Another two GOP lawmakers who stood in the back of the chamber, Dickinson Rep. Luke Simons and Kathryn Rep. Daniel Johnston, said they didn't have a problem with Zed giving the prayer.

"I'm not Hindu, so out of respect I just stood to the back," Simons said, a comment Johnston echoed.

House Majority Leader Chet Pollert, R-Carrington, said he wished the lawmakers wouldn't have abstained from the prayer "out of respect for the gentleman."

Zed didn't immediately return an email seeking comment Tuesday afternoon.

Zed gave what was thought to be the first Hindu prayer to open a North Dakota legislative floor session in history when he appeared before the Senate Monday. A Bismarck Hindu woman said Tuesday she had given the prayer in recent years, though the 2015 legislative journal listed her under a Unitarian Universalist congregation.

Reading in English and Sanskrit, Zed told legislators to work "with the welfare of others always in mind."
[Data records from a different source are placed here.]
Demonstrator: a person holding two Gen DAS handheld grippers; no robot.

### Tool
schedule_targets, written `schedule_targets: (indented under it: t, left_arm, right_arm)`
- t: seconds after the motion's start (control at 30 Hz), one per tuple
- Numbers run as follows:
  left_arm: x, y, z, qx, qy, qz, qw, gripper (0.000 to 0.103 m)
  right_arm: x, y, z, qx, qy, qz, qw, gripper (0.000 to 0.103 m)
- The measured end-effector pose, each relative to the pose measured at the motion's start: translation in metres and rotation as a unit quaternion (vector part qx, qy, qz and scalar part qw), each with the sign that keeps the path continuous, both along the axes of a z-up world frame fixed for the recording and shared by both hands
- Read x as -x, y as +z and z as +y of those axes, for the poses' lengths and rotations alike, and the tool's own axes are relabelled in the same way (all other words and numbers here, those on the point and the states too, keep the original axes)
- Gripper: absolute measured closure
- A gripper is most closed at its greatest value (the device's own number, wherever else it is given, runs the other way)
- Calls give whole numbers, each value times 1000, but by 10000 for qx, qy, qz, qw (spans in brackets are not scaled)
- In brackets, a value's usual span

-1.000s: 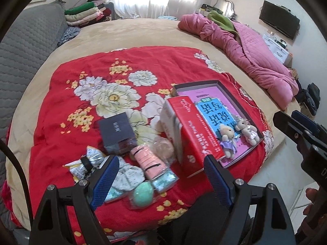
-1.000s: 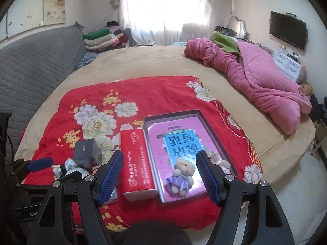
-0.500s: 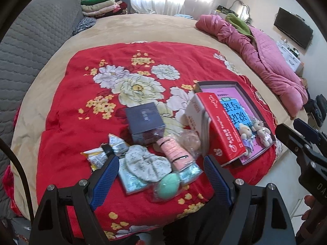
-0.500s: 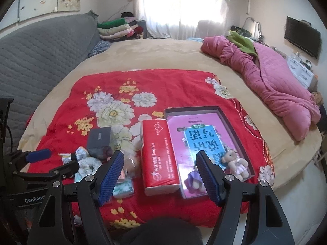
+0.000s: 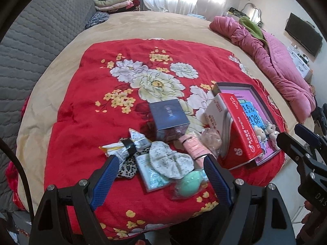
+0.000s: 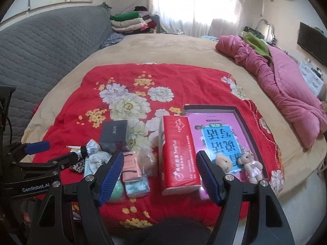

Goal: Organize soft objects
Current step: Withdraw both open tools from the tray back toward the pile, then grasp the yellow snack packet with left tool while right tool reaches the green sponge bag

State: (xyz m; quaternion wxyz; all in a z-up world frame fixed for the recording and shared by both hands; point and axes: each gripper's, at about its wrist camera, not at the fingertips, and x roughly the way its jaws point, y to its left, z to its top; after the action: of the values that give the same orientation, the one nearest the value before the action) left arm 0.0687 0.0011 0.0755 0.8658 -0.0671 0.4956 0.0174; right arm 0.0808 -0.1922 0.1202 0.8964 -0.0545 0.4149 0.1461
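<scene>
Both two-finger tools stand spread and hold nothing. The left gripper (image 5: 161, 171) hovers over a pile of small soft items at the near edge of a red floral quilted blanket (image 5: 85, 106); the right gripper (image 6: 160, 171) hangs above a red plastic-wrapped tissue pack (image 6: 178, 155). The pile holds a white dotted fabric scrunchie (image 5: 170, 161), a mint-green egg-shaped sponge in clear film (image 5: 189, 184), a pale pink ribbed fabric roll (image 5: 194, 149), a leopard-print cloth piece (image 5: 127, 167), a teal-printed flat tissue packet (image 5: 151, 171) and a crinkled foil snack packet bound by a black band (image 5: 126, 148). Two small plush bears (image 6: 238, 164) lie in a shallow dark-rimmed cardboard tray with a pink printed liner (image 6: 243, 122), which looks like the collecting place. A dark blue rigid carton (image 5: 169, 119) stands behind the pile.

The step in hand appears to be choosing a first item. The scrunchie lies topmost and is the sensible pick: the fingers (image 5: 106, 181) should straddle its puffed middle and close gently, since the fabric compresses and film-wrapped items may slip. Lifting straight up would avoid dragging neighbours that touch it. The tissue pack leans against the tray's edge and could topple if nudged.
</scene>
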Motion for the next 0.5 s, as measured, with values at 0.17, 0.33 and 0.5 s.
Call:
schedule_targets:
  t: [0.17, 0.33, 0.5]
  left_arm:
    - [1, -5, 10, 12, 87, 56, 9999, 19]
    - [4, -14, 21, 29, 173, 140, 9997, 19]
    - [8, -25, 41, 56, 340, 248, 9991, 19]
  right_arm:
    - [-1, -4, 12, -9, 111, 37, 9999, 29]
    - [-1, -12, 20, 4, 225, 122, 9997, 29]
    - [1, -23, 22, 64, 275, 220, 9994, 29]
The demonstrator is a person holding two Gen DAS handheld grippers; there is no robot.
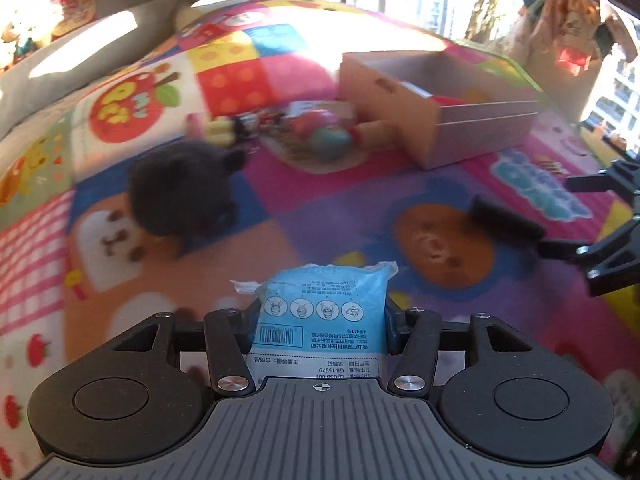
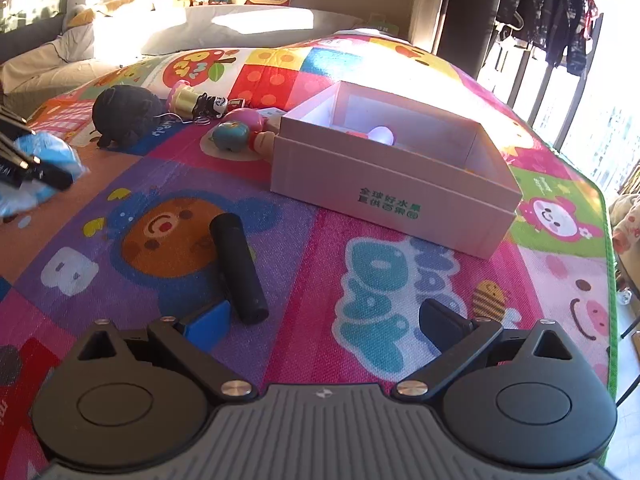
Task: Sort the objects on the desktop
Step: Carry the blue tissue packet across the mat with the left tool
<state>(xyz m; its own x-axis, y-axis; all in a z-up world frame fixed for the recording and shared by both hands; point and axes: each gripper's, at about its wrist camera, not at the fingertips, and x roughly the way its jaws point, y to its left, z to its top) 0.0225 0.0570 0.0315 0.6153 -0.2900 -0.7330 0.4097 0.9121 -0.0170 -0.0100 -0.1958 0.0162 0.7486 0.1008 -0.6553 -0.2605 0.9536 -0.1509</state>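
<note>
A black plush toy [image 2: 127,114] and small toys [image 2: 236,130] lie beside the open box [image 2: 394,196]. Left gripper [image 1: 322,316] clamps a blue packet [image 1: 324,312]. Right gripper [image 2: 324,326] stands wide, empty, black tube [image 2: 239,268] just ahead-left.

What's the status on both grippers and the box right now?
Left gripper shut on blue packet. Right gripper open, empty, black cylinder just ahead. White box open; path to it clear.

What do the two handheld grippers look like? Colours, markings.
Both match: left gripper and right gripper have black linkage arms with silver pivot screws, round black side discs and a ribbed grey body bearing a small crosshair mark. The right's left-hand finger pad is blue.
</note>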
Zed was the first Hindu to conduct the opening prayer in the U.S. Senate in 2007, which was interrupted by Christian protesters, according to The Associated Press. He said he has given the prayer in more than a dozen state Legislatures and requested to come to North Dakota.

Though Hinduism is the world's third-largest religion, there were only about 340 Hindus in North Dakota as of 2014, according to the Pew Research Center.

In 2015, the House canceled the opening prayer by a Muslim on Ash Wednesday. He ended up giving the invocation in the Senate instead.